**Your assignment:**
Would you please copy each line below that includes the string "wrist"?
(Beginning of Task input)
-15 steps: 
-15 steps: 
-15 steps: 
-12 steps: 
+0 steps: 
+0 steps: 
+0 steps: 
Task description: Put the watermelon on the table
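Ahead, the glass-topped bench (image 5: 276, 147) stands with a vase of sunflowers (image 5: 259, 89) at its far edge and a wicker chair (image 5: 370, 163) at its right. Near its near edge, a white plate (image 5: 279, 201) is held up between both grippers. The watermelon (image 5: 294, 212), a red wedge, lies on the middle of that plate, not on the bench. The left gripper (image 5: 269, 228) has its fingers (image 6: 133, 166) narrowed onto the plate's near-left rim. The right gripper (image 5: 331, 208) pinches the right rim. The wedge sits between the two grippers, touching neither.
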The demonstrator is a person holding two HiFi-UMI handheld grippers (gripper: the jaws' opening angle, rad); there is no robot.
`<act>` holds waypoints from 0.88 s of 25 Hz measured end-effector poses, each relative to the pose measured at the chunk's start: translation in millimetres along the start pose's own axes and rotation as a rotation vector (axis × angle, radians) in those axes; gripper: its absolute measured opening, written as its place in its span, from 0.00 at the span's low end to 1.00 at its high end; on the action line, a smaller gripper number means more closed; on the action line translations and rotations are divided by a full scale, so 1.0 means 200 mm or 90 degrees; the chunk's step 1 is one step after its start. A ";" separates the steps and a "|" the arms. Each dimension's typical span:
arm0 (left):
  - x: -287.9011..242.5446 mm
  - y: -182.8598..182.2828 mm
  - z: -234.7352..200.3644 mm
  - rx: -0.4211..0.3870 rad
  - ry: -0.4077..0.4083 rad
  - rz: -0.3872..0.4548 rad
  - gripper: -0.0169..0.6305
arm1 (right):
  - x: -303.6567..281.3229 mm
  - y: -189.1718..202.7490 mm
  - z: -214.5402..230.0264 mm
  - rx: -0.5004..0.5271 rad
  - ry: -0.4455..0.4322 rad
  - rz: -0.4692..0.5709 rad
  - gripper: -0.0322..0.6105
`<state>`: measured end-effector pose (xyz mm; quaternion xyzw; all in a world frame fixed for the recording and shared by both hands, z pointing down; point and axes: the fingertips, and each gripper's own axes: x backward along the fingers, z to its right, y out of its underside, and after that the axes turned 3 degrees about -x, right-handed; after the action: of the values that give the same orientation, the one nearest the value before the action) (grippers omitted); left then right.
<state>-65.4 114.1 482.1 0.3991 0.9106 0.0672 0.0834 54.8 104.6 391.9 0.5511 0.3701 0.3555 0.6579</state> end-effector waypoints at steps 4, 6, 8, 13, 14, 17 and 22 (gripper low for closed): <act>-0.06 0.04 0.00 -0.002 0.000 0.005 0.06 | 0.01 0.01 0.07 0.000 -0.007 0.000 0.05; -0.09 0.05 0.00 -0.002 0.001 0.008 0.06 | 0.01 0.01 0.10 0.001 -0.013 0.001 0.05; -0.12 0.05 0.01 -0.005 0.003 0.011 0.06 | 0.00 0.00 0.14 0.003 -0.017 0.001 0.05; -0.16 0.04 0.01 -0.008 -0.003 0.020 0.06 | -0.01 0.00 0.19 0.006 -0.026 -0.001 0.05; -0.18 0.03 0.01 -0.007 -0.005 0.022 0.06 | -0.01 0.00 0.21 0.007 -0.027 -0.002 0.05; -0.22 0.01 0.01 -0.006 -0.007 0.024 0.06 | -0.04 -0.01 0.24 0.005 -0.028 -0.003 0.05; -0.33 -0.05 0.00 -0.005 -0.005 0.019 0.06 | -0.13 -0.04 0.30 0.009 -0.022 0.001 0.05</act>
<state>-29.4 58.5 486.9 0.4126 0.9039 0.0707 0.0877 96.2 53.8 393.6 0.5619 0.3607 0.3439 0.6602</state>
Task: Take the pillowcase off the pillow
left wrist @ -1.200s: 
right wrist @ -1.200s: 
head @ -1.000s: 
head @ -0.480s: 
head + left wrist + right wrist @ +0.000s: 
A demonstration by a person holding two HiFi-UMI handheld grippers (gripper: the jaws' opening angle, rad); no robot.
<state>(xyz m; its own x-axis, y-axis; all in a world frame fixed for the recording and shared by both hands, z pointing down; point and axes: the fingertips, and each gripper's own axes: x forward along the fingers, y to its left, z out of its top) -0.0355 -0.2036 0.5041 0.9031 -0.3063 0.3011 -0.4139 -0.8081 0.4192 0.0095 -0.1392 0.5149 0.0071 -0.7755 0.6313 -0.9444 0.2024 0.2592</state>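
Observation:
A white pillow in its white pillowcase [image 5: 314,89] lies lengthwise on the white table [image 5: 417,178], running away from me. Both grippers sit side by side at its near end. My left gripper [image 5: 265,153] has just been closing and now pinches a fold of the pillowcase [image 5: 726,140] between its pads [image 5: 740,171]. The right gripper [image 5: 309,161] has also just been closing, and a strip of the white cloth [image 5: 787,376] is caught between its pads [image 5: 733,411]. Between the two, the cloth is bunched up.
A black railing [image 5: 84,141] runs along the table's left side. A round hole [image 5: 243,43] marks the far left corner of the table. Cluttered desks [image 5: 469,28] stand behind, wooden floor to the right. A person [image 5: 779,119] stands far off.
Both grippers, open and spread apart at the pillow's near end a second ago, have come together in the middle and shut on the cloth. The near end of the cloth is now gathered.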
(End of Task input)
**Result for this task:**
left wrist @ -1.200s: 
right wrist @ -1.200s: 
head + left wrist + right wrist @ +0.000s: 

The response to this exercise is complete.